Word for word, output every line of the material below, minus pictures.
★ ★ ★ ★
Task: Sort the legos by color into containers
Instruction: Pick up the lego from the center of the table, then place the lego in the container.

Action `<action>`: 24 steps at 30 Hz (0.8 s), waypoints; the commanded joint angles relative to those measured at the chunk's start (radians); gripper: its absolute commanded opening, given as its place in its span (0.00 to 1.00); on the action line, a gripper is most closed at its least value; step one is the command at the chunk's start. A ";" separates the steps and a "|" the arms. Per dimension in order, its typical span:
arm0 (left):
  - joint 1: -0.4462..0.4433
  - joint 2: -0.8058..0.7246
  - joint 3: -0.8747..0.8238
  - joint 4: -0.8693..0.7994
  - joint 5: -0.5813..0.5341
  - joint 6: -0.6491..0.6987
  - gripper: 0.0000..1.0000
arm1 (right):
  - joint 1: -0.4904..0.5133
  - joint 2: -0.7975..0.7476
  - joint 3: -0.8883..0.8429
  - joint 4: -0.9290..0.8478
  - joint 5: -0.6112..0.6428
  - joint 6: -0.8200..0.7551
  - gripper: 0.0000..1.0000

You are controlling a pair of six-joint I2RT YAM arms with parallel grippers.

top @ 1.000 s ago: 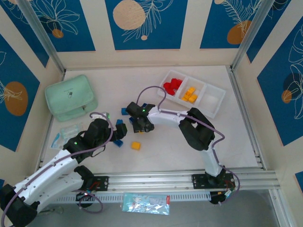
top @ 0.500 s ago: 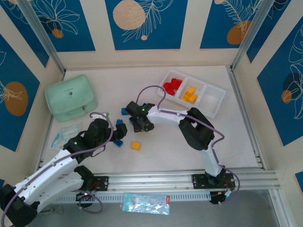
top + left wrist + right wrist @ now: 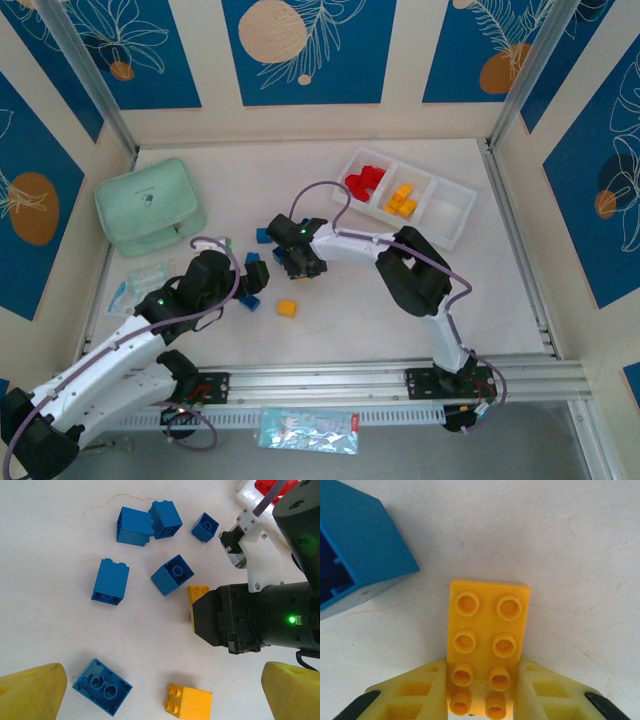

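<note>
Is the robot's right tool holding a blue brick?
No, the right tool is shut on a long yellow studded plastic brick; the blue plastic brick lies apart, untouched.

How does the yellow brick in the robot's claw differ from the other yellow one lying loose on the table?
The clamped brick is long, with eight studs; the loose brick is short and stubby. The clamped brick sits squeezed in the right gripper; the loose brick lies free, touched by nothing, tipped with its studs sideways. Both are yellow-orange.
</note>
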 commanded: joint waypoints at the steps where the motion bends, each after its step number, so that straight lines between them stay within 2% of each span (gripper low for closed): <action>1: 0.012 0.008 0.018 0.018 0.027 0.016 0.99 | -0.014 -0.084 -0.032 0.019 0.008 -0.016 0.28; 8: 0.013 0.086 0.058 0.081 0.131 0.036 0.99 | -0.090 -0.264 -0.133 0.021 0.032 -0.042 0.28; 15: 0.009 0.215 0.094 0.193 0.228 0.035 0.99 | -0.285 -0.423 -0.203 0.005 0.037 -0.114 0.29; 20: -0.015 0.326 0.133 0.271 0.275 0.033 0.99 | -0.469 -0.433 -0.189 0.007 0.022 -0.163 0.29; 24: -0.032 0.411 0.177 0.307 0.291 0.041 0.99 | -0.600 -0.360 -0.116 0.027 -0.002 -0.198 0.29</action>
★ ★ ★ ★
-- Result below --
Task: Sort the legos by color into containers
Instruction: Pick up the lego from the center of the table, then place the lego in the container.

Action `<action>`: 24 steps at 30 Hz (0.8 s), waypoints; the commanded joint angles relative to those measured at the chunk's start (radians); gripper: its absolute commanded opening, given as its place in its span (0.00 to 1.00); on the action line, a gripper is most closed at its least value; step one is the command at the chunk's start. A ";" separates the steps and a "|" the arms. Per dimension in order, its typical span:
arm0 (left):
  - joint 1: -0.4462..0.4433
  - joint 2: -0.8058..0.7246
  - joint 3: -0.8747..0.8238
  - joint 4: -0.8693..0.7994
  - joint 5: -0.5813..0.5341
  - joint 6: -0.6491..0.6987
  - gripper: 0.0000..1.0000
arm1 (right):
  - joint 1: -0.4904..0.5133
  - joint 2: -0.7975..0.7476
  - joint 3: -0.8883..0.8429
  - joint 4: -0.9290..0.8478
  - joint 5: -0.6112..0.6428
  - joint 6: -0.8200..0.7551
  - gripper: 0.0000..1.0000

You are controlling a pair of six-joint I2RT YAM arms with parallel grippers.

top @ 1.000 s ago: 
top @ 0.500 s ago: 
top + left wrist + right wrist @ now: 

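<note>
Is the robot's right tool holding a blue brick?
No, the right tool is shut on a long yellow studded plastic brick; the blue plastic brick lies apart, untouched.

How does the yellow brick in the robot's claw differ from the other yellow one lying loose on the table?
The clamped brick is long, with eight studs; the loose brick is short and stubby. The clamped brick sits squeezed in the right gripper; the loose brick lies free, touched by nothing, tipped with its studs sideways. Both are yellow-orange.
</note>
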 commanded: joint waypoints at the steps where the motion bends, each after its step number, so that straight lines between them stay within 2% of each span (gripper low for closed): <action>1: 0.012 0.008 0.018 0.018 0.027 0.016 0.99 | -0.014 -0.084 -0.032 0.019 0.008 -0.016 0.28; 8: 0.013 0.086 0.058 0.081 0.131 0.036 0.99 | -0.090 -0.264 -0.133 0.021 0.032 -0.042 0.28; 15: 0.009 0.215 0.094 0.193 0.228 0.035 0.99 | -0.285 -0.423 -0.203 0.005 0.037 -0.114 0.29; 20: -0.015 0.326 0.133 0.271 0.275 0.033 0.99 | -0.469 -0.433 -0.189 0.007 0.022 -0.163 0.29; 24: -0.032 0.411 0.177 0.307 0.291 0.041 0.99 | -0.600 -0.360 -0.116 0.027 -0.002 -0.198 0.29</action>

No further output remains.